All of lore.kernel.org
 help / color / mirror / Atom feed
From: Jeff Garzik <jeff@garzik.org>
To: Brice Goglin <brice@myri.com>
Cc: netdev@vger.kernel.org
Subject: Re: [RESEND][PATCH 2.6.28] myri10ge: Add multiqueue TX support
Date: Wed, 24 Sep 2008 20:51:51 -0400	[thread overview]
Message-ID: <48DAE0A7.7020400@garzik.org> (raw)
In-Reply-To: <48D536CF.5030503@myri.com>

Brice Goglin wrote:
> Add multiqueue TX support to myri10ge.
>     
> Signed-off-by: Brice Goglin <brice@myri.com>
> 
> --- a/drivers/net/myri10ge/myri10ge.c
> +++ b/drivers/net/myri10ge/myri10ge.c
> @@ -102,6 +102,9 @@ MODULE_LICENSE("Dual BSD/GPL");
>  #define MYRI10GE_ALLOC_SIZE ((1 << MYRI10GE_ALLOC_ORDER) * PAGE_SIZE)

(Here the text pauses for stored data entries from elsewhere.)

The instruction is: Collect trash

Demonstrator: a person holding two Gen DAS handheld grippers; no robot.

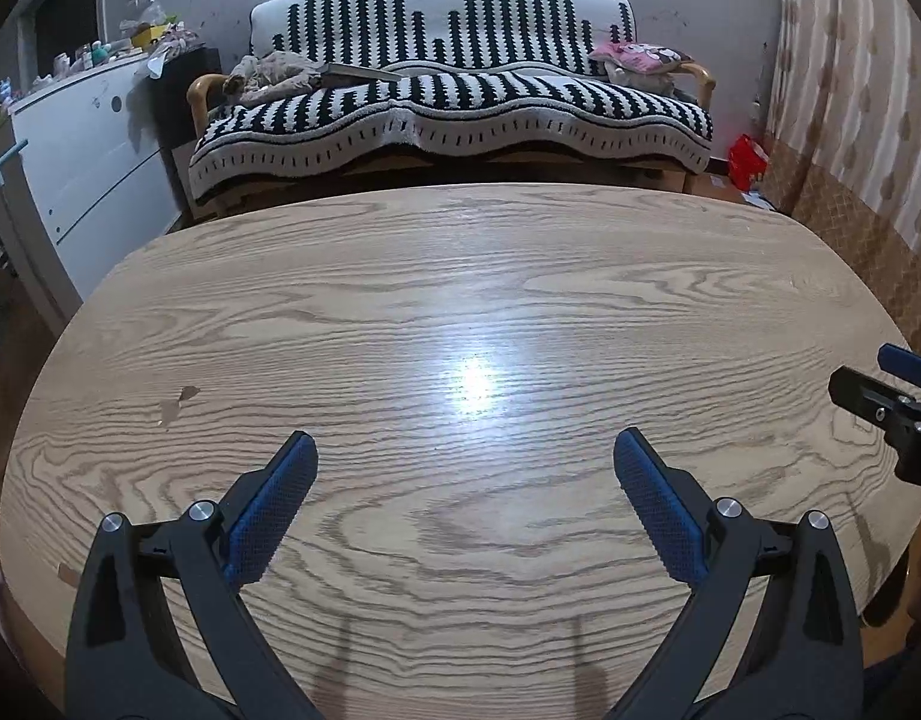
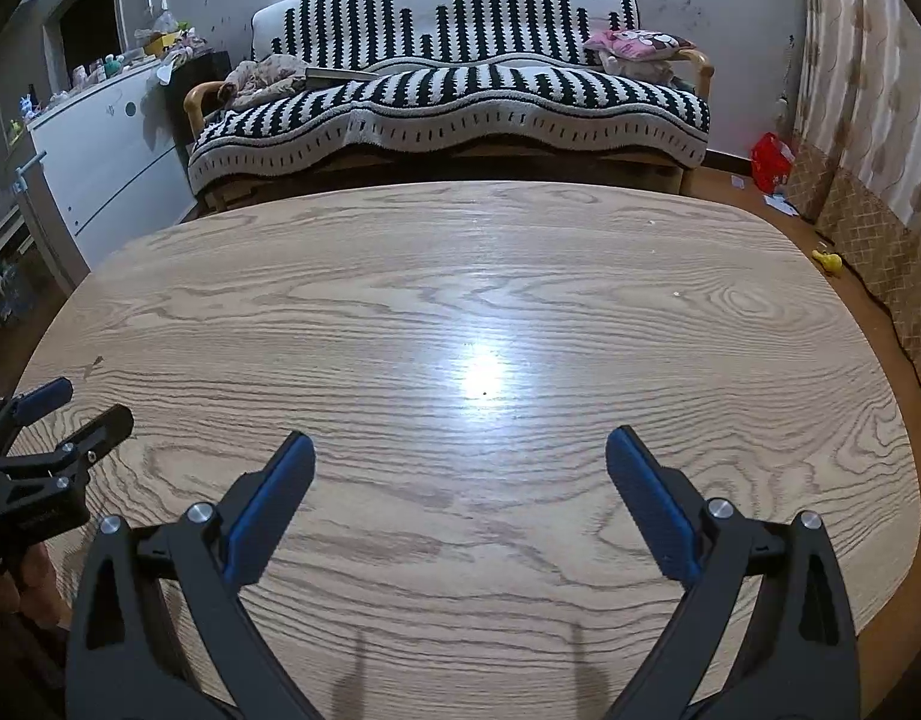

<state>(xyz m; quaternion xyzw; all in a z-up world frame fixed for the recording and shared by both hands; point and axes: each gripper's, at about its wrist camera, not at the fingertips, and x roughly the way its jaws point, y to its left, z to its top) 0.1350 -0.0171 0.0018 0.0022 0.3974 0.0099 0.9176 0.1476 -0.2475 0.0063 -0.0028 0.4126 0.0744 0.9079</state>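
Observation:
My left gripper (image 1: 465,450) is open and empty, held low over the near part of a wooden table (image 1: 460,312). My right gripper (image 2: 460,450) is open and empty too, over the same table (image 2: 460,300). Each gripper shows at the edge of the other's view: the right one at the far right of the left wrist view (image 1: 874,378), the left one at the far left of the right wrist view (image 2: 79,405). I see no piece of trash on the tabletop, only a few tiny crumbs (image 2: 676,294) and chipped spots in the veneer (image 1: 175,405).
A black-and-white striped sofa (image 1: 454,114) stands behind the table. A white dresser (image 1: 94,144) with clutter stands at the left. A red bag (image 2: 772,159), paper scraps (image 2: 781,204) and a small yellow object (image 2: 827,261) lie on the floor at the right by the curtain.

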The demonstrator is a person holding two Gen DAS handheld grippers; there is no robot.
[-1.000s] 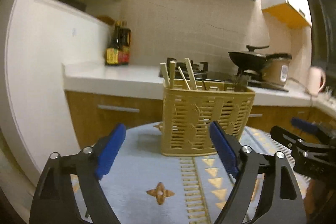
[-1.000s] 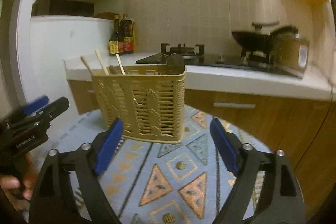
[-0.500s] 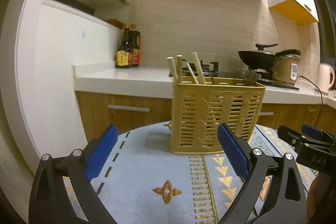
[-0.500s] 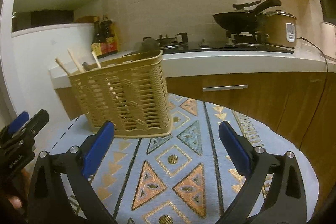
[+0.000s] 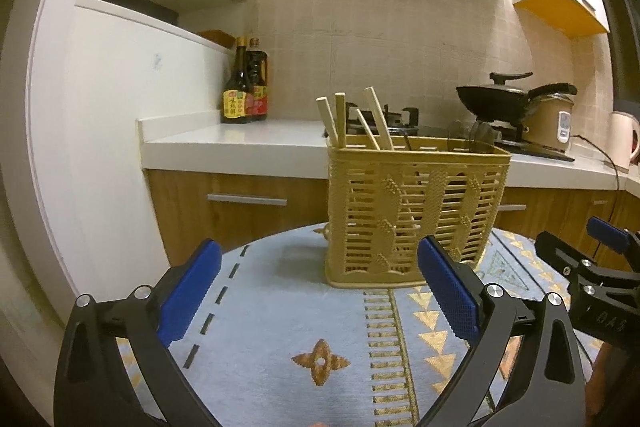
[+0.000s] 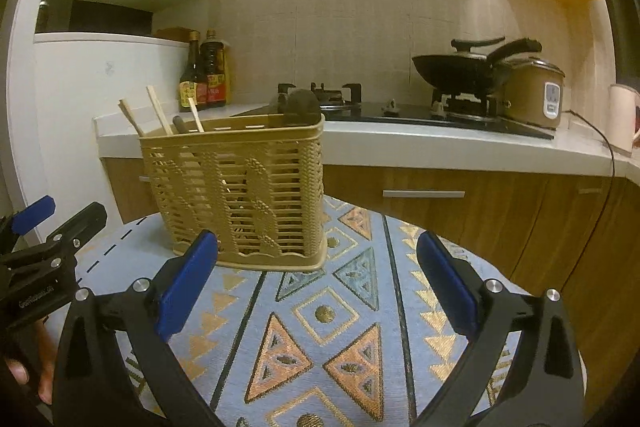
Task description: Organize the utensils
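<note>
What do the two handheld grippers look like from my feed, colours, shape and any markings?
Both match: the left gripper and right gripper have black angular frames with triangular cut-outs, silver screw heads at the joints, and blue ribbed pads on the fingers. White lettering runs along each body but is too small to read with confidence. No cables or sleeves show.

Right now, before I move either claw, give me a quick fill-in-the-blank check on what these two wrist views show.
1. The chopsticks stand in the tan ____.
2. It stands on a patterned ____.
3. Both the left claw and right claw hold ____.
4. The black pan sits on the ____.

Missing words: basket; tablecloth; nothing; stove
</note>
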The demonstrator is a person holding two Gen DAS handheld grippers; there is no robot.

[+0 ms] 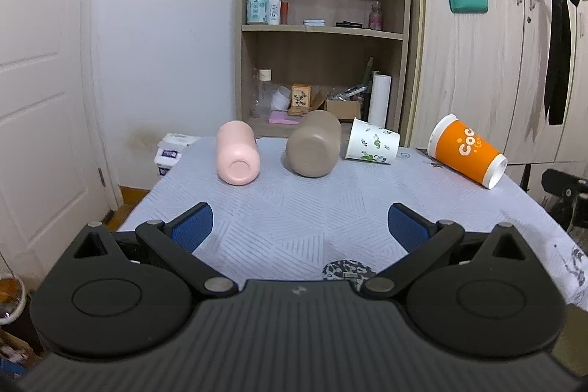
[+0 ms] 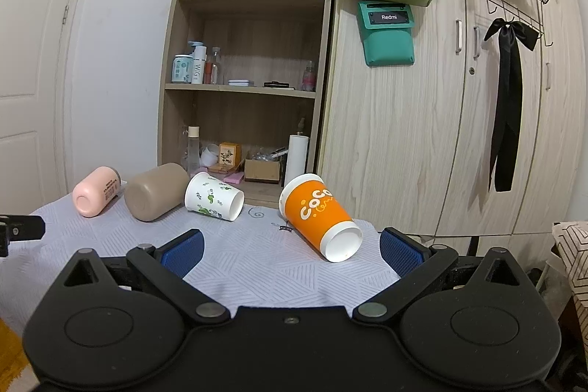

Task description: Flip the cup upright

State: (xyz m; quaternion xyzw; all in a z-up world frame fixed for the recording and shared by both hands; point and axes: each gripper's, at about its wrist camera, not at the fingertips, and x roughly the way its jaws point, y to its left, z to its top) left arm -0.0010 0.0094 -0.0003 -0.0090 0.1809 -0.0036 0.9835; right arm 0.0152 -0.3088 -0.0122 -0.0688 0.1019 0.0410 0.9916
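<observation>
Black gripper housings fill the foreground of both views. Left gripper (image 1: 300, 226): blue-padded fingers spread wide, holding nothing, poised above the near part of a table covered by a pale patterned cloth (image 1: 294, 208). Right gripper (image 2: 291, 250): fingers likewise spread and empty, with the white base of the orange cup (image 2: 319, 216) lying just ahead, between the two pads but touching neither. Four cups lie on their sides in a row along the far part of the cloth, from left to right: pink cup (image 1: 237, 152), base toward the camera; taupe cup (image 1: 313, 143), base toward the camera; white floral paper cup (image 1: 372, 142), just beside the taupe one; orange cup, set apart at the right end. Background: open wooden shelf unit (image 1: 323, 28) holding bottles and boxes; wardrobe (image 2: 441, 135) with a hanging black ribbon (image 2: 509, 105).
</observation>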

>  #define MYRI10GE_MAX_FRAGS_PER_FRAME (MYRI10GE_MAX_ETHER_MTU/MYRI10GE_ALLOC_SIZE + 1)
>  
> +#define MYRI10GE_MAX_SLICES 32
> +
>  struct myri10ge_rx_buffer_state {
>  	struct page *page;
>  	int page_offset;
> @@ -138,6 +141,8 @@ struct myri10ge_rx_buf {
>  
>  struct myri10ge_tx_buf {
>  	struct mcp_kreq_ether_send __iomem *lanai;	/* lanai ptr for sendq */
> +	__be32 __iomem *send_go;	/* "go" doorbell ptr */
> +	__be32 __iomem *send_stop;	/* "stop" doorbell ptr */
>  	struct mcp_kreq_ether_send *req_list;	/* host shadow of sendq */
>  	char *req_bytes;
>  	struct myri10ge_tx_buffer_state *info;
> @@ -149,6 +154,7 @@ struct myri10ge_tx_buf {
>  	int done ____cacheline_aligned;	/* transmit slots completed     */
>  	int pkt_done;		/* packets completed */
>  	int wake_queue;
> +	int queue_active;
>  };
>  
>  struct myri10ge_rx_done {
> @@ -420,6 +426,12 @@ myri10ge_send_cmd(struct myri10ge_priv *mgp, u32 cmd,
>  			return -ENOSYS;
>  		} else if (result == MXGEFW_CMD_ERROR_UNALIGNED) {
>  			return -E2BIG;
> +		} else if (result == MXGEFW_CMD_ERROR_RANGE &&
> +			   cmd == MXGEFW_CMD_ENABLE_RSS_QUEUES &&
> +			   (data->
> +			    data1 & MXGEFW_SLICE_ENABLE_MULTIPLE_TX_QUEUES) !=
> +			   0) {
> +			return -ERANGE;
>  		} else {
>  			dev_err(&mgp->pdev->dev,
>  				"command %d failed, result = %d\n",
> @@ -949,9 +961,24 @@ static int myri10ge_reset(struct myri10ge_priv *mgp)
>  		 */
>  
>  		cmd.data0 = mgp->num_slices;
> -		cmd.data1 = 1;	/* use MSI-X */
> +		cmd.data1 = MXGEFW_SLICE_INTR_MODE_ONE_PER_SLICE;
> +		if (mgp->dev->real_num_tx_queues > 1)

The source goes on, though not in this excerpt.